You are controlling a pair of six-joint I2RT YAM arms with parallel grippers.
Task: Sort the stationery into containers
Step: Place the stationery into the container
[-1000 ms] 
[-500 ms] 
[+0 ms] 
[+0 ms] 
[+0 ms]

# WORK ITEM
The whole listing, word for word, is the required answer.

# TASK RESULT
You are controlling a pair of six-joint I2RT YAM arms with parallel grippers.
Task: Sort the stationery into containers
Step: Place the stationery into the container
[-1000 ms] 
[-500 ms] 
[+0 ms] 
[+0 ms] 
[+0 ms]

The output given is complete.